# [Task to complete]
Every line of the entries below from the one containing "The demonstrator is" to the one containing "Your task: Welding", both ends included, must be written out exactly. No other line belongs in the answer.

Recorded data
= Beginning of Section =
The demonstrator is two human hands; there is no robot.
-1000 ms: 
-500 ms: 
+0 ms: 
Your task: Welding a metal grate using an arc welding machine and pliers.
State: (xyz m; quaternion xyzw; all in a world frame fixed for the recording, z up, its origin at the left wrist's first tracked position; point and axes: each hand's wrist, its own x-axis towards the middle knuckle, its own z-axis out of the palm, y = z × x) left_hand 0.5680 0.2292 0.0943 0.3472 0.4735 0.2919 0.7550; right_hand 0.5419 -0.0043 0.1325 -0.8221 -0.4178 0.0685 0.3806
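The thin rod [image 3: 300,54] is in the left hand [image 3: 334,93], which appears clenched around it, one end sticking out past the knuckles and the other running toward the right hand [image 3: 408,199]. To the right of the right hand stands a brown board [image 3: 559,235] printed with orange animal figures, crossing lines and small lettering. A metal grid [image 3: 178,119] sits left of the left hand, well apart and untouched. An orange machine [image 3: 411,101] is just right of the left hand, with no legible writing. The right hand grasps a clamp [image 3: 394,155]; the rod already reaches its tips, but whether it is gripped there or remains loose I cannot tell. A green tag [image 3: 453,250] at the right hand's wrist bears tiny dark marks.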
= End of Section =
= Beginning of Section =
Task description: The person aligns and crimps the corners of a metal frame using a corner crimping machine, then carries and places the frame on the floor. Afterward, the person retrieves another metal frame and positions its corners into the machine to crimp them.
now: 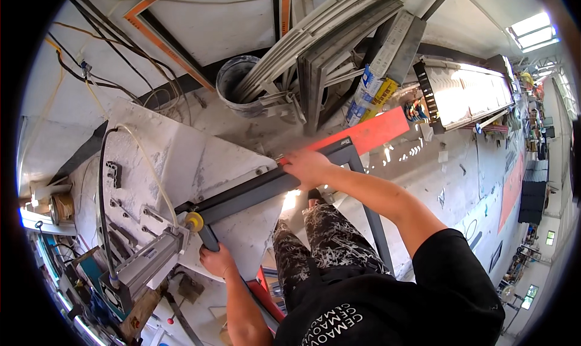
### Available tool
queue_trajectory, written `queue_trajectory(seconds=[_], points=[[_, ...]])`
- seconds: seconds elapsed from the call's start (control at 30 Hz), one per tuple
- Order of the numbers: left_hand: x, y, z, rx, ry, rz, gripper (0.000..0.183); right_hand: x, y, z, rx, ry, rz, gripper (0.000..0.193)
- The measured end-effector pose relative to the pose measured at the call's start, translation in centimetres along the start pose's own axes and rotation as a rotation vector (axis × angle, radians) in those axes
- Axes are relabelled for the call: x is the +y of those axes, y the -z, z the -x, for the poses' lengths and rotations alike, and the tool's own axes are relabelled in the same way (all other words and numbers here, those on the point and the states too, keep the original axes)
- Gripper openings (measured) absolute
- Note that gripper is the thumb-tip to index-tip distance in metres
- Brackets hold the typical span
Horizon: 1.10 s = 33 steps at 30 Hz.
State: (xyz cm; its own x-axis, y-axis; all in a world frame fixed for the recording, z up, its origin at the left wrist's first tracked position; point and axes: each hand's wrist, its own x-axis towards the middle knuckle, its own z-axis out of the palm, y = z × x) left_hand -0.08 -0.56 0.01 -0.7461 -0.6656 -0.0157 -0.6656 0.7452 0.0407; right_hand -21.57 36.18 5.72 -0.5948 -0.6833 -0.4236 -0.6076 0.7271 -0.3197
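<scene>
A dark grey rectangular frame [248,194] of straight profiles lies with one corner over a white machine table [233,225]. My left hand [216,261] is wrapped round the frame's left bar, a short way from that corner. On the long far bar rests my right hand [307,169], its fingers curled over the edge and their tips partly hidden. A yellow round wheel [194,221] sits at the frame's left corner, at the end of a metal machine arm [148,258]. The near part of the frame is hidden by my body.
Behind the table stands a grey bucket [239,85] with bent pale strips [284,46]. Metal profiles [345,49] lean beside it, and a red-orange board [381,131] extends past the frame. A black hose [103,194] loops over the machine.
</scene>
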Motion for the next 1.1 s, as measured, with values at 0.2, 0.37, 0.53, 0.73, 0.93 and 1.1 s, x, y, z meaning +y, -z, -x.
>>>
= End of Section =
# [Answer to this problem]
The demonstrator is two human hands; there is no robot.
-1000 ms: 
-500 ms: 
+0 ms: 
Your task: Welding a metal grate using an arc welding machine and pliers.

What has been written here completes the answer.